The reaction was terminated and degree of oxidation analyzed. Oxidation of IGF-I was shown to be significantly reduced by the presence of increasing concentrations of rAlbumin and the highest concentration reduced oxidation of IGF-I by 93%.
The study also assessed the ability of rAlbumin to act as an antioxidant following exposure to hydrogen peroxide when compared to the commonly used antioxidant L-methionine (Figure 2). The oxidative protection of IGF-I by rAlbumin was achieved at molar concentrations ~13-fold less than that of L-methionine. The antioxidant function of HSA is primarily due to the single free-thiol at position Cys 34, where HSA-SH acts as a potential scavenger for reactive oxygen and nitrogen species.
The loss of drug product due to non-specific adsorption to surfaces can decrease the concentration in solution, significantly altering the efficacy of the drug. Structural change, denaturation, and inactivation are also results of nonspecific adsorption and present a particular problem for products administered at low concentrations. Many surfaces that a drug product may come in contact with during manufacturing processes such as delivery pumps, silicone tubing, and glass and plastic containers, can lead to product losses.
HSA has been utilized as a blocking agent to prevent therapeutic proteins binding to various surfaces. Though the mechanism is not well understood, albumin is thought to bind to charged surfaces through opposite charged functional groups on the molecule.
Hydrophobic interactions also occur but at lower strength and are more easily reversible. Transforming growth factor-β3 (TGF-β3), an active pharmaceutical ingredient, is a hydrophobic protein with a propensity to adsorb to container surfaces. The percentage loss of TGF-β3 due to nonspecific binding to polypropylene or glass vial surfaces in the absence and presence of rAlbumin was also examined.
TGF-β3 was added to a polypropylene or glass container containing citrate buffer (pH 3.6).
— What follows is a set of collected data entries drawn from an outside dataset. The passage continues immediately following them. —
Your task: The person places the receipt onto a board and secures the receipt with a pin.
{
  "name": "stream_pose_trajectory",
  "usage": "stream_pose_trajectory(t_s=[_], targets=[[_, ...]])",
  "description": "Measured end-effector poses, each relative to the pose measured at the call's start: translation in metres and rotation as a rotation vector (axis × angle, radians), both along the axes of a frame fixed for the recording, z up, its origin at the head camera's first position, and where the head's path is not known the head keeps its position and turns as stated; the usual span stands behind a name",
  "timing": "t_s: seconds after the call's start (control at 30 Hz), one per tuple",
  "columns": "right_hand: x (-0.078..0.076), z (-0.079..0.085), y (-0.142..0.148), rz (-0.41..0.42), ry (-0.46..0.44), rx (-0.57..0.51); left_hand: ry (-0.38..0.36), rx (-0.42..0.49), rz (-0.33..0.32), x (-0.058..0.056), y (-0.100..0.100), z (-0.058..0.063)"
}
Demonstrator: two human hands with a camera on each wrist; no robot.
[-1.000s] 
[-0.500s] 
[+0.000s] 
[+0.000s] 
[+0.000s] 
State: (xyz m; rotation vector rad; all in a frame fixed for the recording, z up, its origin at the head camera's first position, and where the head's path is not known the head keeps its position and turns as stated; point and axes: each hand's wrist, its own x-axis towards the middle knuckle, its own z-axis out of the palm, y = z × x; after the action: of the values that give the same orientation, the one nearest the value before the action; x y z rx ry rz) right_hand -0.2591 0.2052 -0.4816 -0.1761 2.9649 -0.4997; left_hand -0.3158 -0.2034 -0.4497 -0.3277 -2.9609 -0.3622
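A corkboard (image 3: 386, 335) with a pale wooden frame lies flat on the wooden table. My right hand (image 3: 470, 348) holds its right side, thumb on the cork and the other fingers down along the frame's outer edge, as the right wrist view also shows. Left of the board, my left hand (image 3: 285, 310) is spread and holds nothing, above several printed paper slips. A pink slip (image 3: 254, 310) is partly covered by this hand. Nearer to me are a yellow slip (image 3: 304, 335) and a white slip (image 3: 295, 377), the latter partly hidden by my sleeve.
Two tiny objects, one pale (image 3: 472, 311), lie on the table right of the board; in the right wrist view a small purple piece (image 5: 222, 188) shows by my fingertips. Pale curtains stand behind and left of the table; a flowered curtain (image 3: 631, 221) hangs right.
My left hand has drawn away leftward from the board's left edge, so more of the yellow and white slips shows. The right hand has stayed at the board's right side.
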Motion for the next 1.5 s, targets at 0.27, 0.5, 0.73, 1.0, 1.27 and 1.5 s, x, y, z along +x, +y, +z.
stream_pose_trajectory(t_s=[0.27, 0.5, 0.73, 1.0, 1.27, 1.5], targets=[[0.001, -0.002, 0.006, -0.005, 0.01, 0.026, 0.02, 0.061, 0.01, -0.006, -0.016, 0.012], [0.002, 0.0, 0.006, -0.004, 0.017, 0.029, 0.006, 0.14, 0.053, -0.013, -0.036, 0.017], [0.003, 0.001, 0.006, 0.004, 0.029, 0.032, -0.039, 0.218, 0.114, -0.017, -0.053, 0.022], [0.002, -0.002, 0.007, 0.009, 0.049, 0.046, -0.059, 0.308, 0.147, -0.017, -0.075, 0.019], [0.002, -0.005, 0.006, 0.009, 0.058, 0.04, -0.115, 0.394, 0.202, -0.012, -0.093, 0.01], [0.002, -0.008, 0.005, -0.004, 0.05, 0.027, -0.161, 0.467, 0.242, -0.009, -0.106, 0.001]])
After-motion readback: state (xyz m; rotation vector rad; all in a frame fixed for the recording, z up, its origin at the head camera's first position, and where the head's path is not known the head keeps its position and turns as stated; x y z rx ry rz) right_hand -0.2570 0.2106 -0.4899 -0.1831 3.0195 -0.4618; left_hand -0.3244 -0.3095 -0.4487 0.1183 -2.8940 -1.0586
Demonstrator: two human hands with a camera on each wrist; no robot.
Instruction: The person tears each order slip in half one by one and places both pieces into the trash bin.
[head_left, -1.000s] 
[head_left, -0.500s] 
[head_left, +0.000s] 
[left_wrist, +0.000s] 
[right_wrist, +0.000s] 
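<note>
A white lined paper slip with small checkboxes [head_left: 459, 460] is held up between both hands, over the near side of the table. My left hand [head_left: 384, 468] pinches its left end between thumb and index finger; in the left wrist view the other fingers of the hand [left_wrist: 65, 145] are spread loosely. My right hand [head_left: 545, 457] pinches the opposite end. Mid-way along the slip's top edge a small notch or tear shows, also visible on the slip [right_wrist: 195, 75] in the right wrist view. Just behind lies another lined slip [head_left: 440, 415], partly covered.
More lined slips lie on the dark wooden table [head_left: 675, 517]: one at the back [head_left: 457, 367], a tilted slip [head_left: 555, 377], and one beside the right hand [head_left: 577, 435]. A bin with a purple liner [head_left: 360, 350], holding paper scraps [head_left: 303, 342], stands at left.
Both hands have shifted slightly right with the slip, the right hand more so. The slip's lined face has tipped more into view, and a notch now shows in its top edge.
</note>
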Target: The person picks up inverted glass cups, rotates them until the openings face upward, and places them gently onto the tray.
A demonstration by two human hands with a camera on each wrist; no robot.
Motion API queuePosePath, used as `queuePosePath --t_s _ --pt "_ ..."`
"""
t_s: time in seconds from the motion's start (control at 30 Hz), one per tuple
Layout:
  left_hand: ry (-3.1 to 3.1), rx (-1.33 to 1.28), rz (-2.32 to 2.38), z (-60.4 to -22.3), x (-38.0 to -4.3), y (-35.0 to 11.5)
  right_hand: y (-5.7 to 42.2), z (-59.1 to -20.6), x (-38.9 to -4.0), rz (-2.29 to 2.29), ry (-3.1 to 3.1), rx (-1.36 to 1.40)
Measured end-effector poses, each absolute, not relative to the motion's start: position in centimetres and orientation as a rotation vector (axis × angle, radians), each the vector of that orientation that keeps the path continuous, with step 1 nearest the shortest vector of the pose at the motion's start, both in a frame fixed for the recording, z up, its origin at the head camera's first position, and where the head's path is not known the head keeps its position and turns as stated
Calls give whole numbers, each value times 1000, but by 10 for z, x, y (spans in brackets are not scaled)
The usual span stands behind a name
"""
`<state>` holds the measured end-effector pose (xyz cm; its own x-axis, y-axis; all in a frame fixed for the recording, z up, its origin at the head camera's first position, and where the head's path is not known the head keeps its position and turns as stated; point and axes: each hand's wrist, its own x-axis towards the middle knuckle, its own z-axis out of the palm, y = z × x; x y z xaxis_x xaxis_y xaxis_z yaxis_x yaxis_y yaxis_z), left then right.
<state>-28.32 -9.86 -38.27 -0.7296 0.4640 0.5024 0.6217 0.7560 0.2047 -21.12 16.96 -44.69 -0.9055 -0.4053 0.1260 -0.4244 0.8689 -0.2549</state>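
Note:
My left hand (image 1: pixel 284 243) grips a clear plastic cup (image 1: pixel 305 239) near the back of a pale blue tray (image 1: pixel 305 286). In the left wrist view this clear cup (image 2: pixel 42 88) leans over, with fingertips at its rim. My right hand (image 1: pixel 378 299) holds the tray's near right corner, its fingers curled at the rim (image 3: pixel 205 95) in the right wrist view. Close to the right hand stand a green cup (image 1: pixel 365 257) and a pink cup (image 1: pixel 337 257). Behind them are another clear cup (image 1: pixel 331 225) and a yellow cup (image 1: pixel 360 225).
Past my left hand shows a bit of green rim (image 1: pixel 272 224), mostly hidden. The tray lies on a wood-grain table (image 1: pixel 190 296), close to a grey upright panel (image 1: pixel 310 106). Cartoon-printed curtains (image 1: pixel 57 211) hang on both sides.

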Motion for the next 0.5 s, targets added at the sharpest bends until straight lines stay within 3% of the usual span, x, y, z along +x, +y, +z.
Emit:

Samples were analyzed and percentage recovery of TGF-β3 was calculated against the TGF-β3 reference standard. rAlbumin was then assessed for its ability to prevent the loss of TGF-β3 to the container surface.
The study demonstrated that rAlbumin significantly reduced protein loss due to nonspecific binding of TGF-β3 to glass and plastic. In the absence of rAlbumin, nonspecific binding increased progressively at concentrations less than 60 µg/mL, and the recovery of the protein was significantly reduced at lower concentrations.
However, in the presence of rAlbumin the nonspecific binding of TGF-b3 to vessel surfaces was minimal with >95% recovery achieved using just 0.05 mg/mL of rAlbumin.
It is vital that therapeutic proteins be formulated to provide optimal stability during manufacturing processes, transportation, and storage. Protein degradation occurs through both physical and chemical pathways and a range of excipients are used throughout the industry to reduce its occurrence.
This study showed rAlbumin to be an effective multipurpose excipient with the ability to protect proteins against aggregation, act as an antioxidant in preventing protein oxidation and as a blocking agent to prevent nonspecific adsorption to surfaces. The use of a single or reduced number of excipients not only simplifies the formulation strategy for biopharmaceutical manufacturers but also accelerates development time.